The hierarchical coordinated control method usually divides the whole control process into two levers. In the lower level, all the VESS units are divided into different groups controlled by different aggregators. In the upper level, all the aggregators will receive control signal sent by the power system operator. This control mode can greatly reduce the demand for communication capacity since the power system only control aggregators rather than every VESS. However, how to choose the certain VESS units for a certain aggregator to reduce the control pressure of the lower lever is a challenge. Moreover, another difficulty is how to control VESS units or aggregators to participate in demand response more economically and more efficiently.

4.4 Control strategies considering VESS, ESS and RESs

The VESS modeling method makes it easier for TCLs to participate in DR. As a special ESS, VESS has similar external electrical characteristics with traditional ESS, which can achieve the time shift of power usage [51]. Besides, due to the increasing penetration of RES, it will be a hotspot to combine VESS with ESS from the point of view of ESS, considering the uncertainties of RESs.

However, there are still several challenges to be dealt with. Because the ESS is relatively centralized and has large capacity, fast control speed and high precision can be realized, which helps ESS participate in RES control [90,91,92]. However, it is geographically dispersed for the VESS. The control method considers not only the electrical limitations, but also the comfort and willingness of users. Due to more constraints and huger quantities, fast control of VESS is more difficult to achieve. Therefore, better control strategies need to be proposed to meet the requirements of the RES control.

4.5 Reliability and fast response in frequency control for VESS

As a special ESS, VESS has obvious advantages in the field of frequency control for power systems, considering two reasons: on one hand, the number of VESSs is huge and VESSs can provide huge power reserve, especially in summer and winter. On the other hand, because it can take advantage of a large number of existing TCLs, it is less expensive for VESS to participate in frequency control.
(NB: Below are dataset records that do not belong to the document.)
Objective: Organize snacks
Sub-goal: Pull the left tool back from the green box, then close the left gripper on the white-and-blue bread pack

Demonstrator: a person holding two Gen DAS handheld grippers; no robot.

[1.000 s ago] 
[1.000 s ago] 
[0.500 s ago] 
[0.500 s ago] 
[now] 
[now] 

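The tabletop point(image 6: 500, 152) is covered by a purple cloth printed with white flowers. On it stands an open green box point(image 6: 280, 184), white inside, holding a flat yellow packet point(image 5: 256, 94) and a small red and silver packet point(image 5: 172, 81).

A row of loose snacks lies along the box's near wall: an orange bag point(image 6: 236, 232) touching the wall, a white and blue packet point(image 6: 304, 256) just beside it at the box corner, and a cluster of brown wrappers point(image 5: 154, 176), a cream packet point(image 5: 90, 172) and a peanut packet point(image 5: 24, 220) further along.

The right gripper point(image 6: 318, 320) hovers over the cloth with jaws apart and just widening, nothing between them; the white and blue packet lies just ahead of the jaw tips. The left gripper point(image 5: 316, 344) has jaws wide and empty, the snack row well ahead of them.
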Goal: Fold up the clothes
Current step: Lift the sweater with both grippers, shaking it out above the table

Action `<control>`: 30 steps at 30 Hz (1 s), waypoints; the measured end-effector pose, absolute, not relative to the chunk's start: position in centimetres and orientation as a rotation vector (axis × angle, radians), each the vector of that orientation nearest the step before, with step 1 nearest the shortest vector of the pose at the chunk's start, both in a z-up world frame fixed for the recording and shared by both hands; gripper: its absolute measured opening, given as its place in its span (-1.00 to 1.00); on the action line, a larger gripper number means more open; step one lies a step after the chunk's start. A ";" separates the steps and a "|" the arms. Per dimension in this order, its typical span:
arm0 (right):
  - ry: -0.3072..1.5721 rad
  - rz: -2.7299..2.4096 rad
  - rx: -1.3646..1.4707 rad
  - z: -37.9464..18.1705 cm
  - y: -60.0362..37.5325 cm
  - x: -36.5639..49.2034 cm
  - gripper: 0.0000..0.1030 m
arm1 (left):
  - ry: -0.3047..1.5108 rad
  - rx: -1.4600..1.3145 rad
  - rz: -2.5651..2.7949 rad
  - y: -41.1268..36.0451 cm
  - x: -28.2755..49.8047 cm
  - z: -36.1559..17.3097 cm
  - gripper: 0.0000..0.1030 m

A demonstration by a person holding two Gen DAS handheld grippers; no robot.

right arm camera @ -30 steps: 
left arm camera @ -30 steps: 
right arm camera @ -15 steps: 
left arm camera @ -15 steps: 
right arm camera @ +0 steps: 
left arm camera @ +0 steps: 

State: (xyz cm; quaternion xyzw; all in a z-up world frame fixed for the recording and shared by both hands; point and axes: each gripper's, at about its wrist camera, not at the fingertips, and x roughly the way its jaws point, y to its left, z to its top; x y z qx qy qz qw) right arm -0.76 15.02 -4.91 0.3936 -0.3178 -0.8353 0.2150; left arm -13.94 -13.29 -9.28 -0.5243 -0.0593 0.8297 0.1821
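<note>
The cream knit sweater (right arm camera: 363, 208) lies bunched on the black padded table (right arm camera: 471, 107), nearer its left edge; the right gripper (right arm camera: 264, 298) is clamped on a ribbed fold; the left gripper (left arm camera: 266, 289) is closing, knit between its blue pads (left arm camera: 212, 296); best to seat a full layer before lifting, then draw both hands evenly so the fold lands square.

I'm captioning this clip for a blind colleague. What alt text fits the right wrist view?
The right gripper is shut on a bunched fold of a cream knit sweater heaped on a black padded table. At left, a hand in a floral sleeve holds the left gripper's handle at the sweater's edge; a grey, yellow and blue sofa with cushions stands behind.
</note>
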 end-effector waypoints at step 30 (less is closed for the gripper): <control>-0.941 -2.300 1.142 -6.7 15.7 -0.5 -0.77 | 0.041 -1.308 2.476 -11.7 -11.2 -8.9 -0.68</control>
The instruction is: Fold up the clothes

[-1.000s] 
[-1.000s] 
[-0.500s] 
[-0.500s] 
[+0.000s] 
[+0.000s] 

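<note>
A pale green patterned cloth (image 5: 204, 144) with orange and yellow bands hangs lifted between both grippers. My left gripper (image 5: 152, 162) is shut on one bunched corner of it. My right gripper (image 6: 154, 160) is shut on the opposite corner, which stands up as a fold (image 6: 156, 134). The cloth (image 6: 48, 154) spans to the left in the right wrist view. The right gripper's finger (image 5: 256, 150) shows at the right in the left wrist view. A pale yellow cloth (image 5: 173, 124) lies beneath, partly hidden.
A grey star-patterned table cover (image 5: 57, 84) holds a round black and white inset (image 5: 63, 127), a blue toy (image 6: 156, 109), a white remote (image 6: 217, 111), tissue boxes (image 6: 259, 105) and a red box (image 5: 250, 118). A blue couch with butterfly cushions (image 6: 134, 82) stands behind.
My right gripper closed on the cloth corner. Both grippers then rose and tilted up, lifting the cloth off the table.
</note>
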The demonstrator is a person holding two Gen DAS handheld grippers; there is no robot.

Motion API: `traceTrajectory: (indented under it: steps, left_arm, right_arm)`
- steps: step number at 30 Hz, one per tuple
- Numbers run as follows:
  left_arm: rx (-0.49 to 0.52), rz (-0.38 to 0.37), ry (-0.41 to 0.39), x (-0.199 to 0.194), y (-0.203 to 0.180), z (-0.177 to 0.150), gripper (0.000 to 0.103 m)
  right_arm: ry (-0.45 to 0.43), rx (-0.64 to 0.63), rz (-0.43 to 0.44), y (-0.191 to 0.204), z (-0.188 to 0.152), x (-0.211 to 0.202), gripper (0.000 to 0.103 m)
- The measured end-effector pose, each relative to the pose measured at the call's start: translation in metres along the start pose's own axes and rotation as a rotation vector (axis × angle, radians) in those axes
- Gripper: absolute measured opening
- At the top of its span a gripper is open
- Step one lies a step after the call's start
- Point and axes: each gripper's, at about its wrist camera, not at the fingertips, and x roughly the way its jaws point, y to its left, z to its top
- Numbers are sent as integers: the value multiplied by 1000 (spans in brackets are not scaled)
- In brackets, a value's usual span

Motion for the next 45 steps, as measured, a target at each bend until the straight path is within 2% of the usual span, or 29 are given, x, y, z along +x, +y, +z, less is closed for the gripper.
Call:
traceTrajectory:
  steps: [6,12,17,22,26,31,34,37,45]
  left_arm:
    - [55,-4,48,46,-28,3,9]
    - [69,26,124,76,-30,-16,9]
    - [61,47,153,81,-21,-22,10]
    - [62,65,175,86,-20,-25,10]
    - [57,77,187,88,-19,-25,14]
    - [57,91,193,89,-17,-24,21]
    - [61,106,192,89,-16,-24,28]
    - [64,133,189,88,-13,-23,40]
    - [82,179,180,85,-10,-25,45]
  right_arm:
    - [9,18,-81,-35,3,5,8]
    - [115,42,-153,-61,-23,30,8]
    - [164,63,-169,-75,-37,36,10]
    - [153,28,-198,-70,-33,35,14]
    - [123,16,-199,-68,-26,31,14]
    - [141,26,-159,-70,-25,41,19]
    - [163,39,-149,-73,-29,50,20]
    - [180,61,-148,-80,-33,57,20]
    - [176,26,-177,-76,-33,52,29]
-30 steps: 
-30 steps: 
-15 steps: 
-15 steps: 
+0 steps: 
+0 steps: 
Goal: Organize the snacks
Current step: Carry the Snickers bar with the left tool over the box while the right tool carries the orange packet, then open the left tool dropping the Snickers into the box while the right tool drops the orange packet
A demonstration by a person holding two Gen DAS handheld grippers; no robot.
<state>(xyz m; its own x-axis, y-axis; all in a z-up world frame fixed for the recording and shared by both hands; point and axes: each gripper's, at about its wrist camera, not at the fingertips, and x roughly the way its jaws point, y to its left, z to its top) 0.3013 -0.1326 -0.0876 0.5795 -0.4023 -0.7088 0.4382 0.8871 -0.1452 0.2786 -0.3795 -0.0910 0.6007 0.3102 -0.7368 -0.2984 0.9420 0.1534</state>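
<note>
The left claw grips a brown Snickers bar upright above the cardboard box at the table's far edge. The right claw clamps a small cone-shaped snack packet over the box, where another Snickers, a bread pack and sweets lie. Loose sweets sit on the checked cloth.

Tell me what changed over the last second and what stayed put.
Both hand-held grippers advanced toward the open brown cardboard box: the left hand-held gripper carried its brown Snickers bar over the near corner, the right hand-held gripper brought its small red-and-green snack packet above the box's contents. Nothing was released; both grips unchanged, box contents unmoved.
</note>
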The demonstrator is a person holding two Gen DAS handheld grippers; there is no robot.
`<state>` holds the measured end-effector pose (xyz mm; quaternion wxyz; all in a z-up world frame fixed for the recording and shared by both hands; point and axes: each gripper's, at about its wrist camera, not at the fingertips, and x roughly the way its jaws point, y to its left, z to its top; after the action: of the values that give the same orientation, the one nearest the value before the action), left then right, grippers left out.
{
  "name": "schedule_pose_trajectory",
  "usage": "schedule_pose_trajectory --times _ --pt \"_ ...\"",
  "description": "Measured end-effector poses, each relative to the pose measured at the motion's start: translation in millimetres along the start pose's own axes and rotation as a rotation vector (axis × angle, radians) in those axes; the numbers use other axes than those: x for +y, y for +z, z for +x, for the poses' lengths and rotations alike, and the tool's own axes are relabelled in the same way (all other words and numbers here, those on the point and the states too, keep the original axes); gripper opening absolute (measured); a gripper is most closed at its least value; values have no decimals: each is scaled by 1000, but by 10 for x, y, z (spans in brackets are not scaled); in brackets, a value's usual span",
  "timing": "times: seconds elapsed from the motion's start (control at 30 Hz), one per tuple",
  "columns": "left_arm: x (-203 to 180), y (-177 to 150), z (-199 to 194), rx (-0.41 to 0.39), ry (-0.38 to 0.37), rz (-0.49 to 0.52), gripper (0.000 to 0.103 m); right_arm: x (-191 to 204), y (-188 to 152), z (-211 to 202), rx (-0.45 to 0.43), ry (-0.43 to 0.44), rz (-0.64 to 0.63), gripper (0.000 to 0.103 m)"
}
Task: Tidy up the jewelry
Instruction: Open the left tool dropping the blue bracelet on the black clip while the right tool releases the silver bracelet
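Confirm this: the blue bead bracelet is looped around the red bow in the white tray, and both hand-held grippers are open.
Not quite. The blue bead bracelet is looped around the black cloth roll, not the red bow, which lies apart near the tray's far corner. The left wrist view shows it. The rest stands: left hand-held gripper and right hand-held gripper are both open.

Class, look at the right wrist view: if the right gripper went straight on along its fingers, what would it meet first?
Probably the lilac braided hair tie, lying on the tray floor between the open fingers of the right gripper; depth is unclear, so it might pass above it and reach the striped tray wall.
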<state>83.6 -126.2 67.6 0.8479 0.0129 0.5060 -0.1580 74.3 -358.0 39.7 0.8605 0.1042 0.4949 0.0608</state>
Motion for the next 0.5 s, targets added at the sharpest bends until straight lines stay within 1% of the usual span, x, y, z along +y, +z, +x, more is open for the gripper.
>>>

However, a series of problems still need to be solved [44, 46, 54, 65]. The VESS is geographically dispersed, and it is controlled through sophisticated communication systems to achieve fast response. Therefore, the most serious problem is the reliability of VESS as a reserve for frequency control since more components in the system will lead to lower reliability [93]. Besides, frequency control requires fast response and the communication delay should also be considered. Not only the progress of control strategies, but also the improvement of hardware needs to be focused on.

5 Conclusions

The penetration of RESs is increasing rapidly, while it brings more uncertainties and leads to power and voltage fluctuations. As an alternative to traditional generators, TCLs can provide regulation capacities to deal with these challenges by demand response. This paper focuses on summarizing the VESS equivalent modeling methods of the TCLs and the control strategies of the VESS. First, The VESS equivalence of the individual TCL and the aggregated TCLs are studied. The VESS is compared with traditional ESS about physical parameters. Then, the control strategies of the VESS in microgrids and the main network are showed. The VESS reveals excellent performance in frequency regulation, maintaining voltage stability and economic dispatch.

Although there are a lot of research on the VESS, the study of the VESS is still in its infancy, and many problems need to be solved. First, the accuracy of regulation potential estimation needs to be improved to make full use of the VESS. Besides, the VESS equivalent modeling method of the heat pumps and refrigerators should be studied since they have increasing potential to participate in the demand response. Then, hierarchical coordinated control strategies comprehensively considering VESS, ESS and RESs need to be studied further. Finally, reliability and fast response of VESS in frequency control should be focused on.